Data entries
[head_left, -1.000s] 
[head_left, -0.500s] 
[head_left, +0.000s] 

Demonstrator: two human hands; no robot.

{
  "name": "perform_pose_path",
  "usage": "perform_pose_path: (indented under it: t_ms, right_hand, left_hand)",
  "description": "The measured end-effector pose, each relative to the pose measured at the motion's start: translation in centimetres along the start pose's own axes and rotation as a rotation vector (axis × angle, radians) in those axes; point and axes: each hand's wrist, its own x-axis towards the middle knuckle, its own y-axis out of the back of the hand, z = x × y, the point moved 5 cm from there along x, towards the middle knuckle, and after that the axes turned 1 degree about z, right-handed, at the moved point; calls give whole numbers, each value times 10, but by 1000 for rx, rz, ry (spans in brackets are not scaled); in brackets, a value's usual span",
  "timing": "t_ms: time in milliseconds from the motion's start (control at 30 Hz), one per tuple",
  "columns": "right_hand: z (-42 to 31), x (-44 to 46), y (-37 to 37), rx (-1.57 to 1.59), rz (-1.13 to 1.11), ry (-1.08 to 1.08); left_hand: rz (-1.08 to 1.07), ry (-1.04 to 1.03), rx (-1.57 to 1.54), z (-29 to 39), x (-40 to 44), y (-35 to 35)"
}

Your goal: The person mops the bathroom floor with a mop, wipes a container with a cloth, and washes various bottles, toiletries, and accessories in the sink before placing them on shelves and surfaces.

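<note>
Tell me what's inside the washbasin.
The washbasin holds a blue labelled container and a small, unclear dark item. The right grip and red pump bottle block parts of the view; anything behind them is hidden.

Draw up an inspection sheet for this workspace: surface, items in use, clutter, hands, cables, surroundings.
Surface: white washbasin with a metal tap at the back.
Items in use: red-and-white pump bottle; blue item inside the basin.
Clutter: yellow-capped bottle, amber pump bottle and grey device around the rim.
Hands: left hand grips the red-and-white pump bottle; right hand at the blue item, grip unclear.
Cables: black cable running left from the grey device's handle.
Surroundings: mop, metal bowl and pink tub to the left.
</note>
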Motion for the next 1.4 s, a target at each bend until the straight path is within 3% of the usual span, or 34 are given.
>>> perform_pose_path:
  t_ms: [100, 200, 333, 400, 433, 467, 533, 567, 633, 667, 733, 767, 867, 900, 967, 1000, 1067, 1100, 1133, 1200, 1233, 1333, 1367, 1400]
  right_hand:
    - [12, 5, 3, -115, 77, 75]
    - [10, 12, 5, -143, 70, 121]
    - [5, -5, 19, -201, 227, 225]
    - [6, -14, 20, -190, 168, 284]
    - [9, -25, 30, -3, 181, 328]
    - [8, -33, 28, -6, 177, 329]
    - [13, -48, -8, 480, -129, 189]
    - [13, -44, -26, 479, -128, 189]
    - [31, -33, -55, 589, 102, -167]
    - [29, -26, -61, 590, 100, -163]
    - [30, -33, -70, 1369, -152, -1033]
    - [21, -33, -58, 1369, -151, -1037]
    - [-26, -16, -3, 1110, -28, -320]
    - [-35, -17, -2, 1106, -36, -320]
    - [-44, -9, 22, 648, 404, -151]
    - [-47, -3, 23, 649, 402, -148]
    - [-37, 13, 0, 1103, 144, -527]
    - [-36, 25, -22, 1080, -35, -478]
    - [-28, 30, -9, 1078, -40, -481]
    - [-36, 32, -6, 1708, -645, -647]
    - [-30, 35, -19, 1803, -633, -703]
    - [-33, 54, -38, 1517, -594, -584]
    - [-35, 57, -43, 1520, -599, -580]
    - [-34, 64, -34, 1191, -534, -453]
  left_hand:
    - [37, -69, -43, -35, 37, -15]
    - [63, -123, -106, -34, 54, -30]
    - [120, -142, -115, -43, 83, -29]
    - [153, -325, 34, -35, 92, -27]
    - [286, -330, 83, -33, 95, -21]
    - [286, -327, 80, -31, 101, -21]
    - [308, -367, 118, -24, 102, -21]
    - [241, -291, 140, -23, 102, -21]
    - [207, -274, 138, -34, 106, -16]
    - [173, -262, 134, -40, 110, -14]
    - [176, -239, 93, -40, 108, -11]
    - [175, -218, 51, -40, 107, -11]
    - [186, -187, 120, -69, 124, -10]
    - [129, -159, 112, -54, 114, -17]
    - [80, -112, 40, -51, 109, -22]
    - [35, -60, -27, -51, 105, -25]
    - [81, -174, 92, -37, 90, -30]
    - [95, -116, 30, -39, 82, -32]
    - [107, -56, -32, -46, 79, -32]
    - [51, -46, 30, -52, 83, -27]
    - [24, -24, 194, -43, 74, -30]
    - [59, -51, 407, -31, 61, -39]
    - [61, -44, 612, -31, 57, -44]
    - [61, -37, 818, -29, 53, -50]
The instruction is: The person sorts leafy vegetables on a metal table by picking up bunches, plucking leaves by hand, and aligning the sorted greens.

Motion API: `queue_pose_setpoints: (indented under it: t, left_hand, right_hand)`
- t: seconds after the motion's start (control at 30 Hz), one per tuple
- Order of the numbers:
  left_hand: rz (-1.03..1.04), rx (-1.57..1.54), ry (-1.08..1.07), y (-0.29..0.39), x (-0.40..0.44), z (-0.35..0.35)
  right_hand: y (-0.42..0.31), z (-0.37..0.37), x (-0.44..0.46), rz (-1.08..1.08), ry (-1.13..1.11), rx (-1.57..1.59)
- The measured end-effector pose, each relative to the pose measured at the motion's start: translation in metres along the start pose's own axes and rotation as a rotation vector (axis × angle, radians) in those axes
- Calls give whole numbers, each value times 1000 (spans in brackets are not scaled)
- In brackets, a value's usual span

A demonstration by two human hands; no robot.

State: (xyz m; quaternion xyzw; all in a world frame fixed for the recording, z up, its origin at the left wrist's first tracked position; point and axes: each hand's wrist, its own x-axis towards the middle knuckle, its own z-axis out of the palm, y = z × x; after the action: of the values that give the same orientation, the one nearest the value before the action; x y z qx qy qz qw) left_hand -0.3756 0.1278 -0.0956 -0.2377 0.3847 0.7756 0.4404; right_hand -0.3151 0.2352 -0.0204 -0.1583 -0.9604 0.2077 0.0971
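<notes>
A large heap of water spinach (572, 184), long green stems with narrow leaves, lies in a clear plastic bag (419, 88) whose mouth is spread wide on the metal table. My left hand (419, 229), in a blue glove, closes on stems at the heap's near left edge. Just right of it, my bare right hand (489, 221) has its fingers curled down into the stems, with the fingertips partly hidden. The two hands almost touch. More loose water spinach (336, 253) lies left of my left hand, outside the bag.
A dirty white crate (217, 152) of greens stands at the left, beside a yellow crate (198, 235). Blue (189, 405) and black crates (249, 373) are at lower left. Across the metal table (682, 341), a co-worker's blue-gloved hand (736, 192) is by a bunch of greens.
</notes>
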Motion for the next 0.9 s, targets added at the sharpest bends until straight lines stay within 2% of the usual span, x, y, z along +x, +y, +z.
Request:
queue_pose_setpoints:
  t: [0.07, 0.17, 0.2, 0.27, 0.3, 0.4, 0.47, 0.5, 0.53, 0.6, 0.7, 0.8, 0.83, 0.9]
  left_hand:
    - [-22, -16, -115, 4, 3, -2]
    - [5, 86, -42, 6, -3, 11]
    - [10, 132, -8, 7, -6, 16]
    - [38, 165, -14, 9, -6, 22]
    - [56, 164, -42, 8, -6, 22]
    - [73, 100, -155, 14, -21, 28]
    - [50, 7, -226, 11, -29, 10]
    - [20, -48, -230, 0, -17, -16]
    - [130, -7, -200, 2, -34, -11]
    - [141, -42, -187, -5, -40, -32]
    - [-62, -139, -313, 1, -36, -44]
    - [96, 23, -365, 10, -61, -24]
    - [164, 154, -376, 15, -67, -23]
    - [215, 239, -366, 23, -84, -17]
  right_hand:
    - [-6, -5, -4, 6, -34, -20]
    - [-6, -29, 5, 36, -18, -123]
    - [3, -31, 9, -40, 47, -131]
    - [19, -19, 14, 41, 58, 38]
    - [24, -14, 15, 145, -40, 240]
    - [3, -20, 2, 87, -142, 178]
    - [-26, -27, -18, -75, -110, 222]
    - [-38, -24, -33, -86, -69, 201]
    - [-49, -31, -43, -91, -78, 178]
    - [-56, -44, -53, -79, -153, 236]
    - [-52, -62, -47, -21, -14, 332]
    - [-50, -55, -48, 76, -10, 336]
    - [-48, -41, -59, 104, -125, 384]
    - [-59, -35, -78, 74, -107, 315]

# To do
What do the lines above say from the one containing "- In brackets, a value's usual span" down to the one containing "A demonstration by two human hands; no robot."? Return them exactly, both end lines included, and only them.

# The completed task
- In brackets, a value's usual span

A demonstration by two human hands; no robot.

Besides the given answer, there is nothing more to add.